Directions for this task:
Up to and including the line that contains "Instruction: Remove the", repeat each line of the data exactly, starting from the first.

Given data:
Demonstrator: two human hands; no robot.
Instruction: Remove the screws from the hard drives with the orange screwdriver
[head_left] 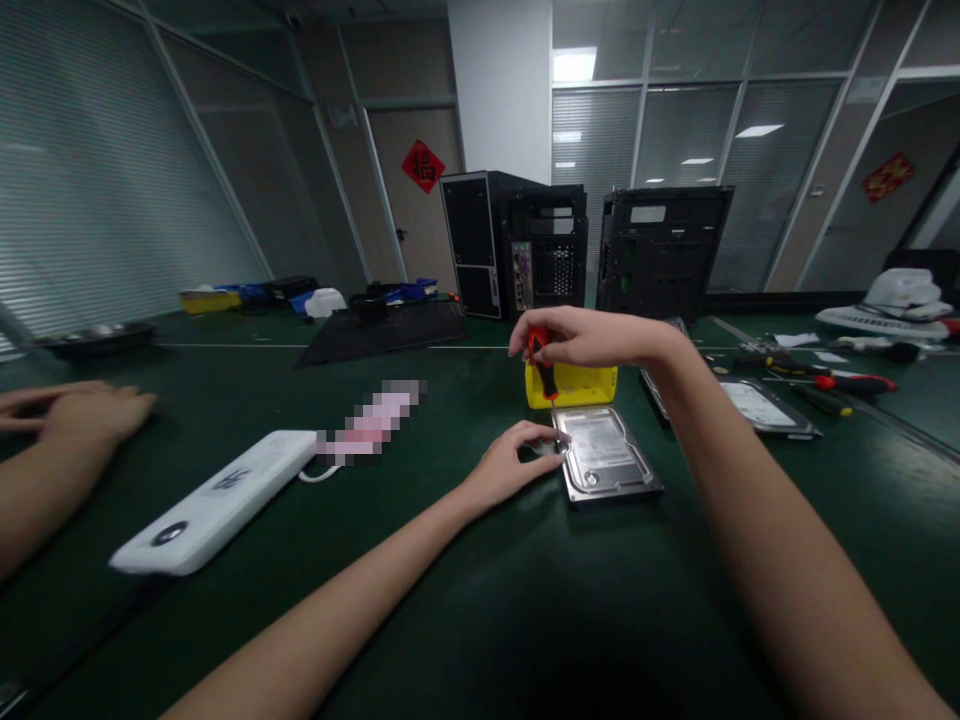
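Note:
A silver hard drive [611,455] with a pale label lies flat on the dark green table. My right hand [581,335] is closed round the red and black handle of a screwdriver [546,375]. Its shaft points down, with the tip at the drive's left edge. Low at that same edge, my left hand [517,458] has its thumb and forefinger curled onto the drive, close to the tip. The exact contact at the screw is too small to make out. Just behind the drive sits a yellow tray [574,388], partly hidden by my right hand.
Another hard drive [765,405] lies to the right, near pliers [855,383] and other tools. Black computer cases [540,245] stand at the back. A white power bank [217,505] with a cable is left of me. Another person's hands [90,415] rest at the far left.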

Response for this exercise:
Demonstrator: two human hands; no robot.
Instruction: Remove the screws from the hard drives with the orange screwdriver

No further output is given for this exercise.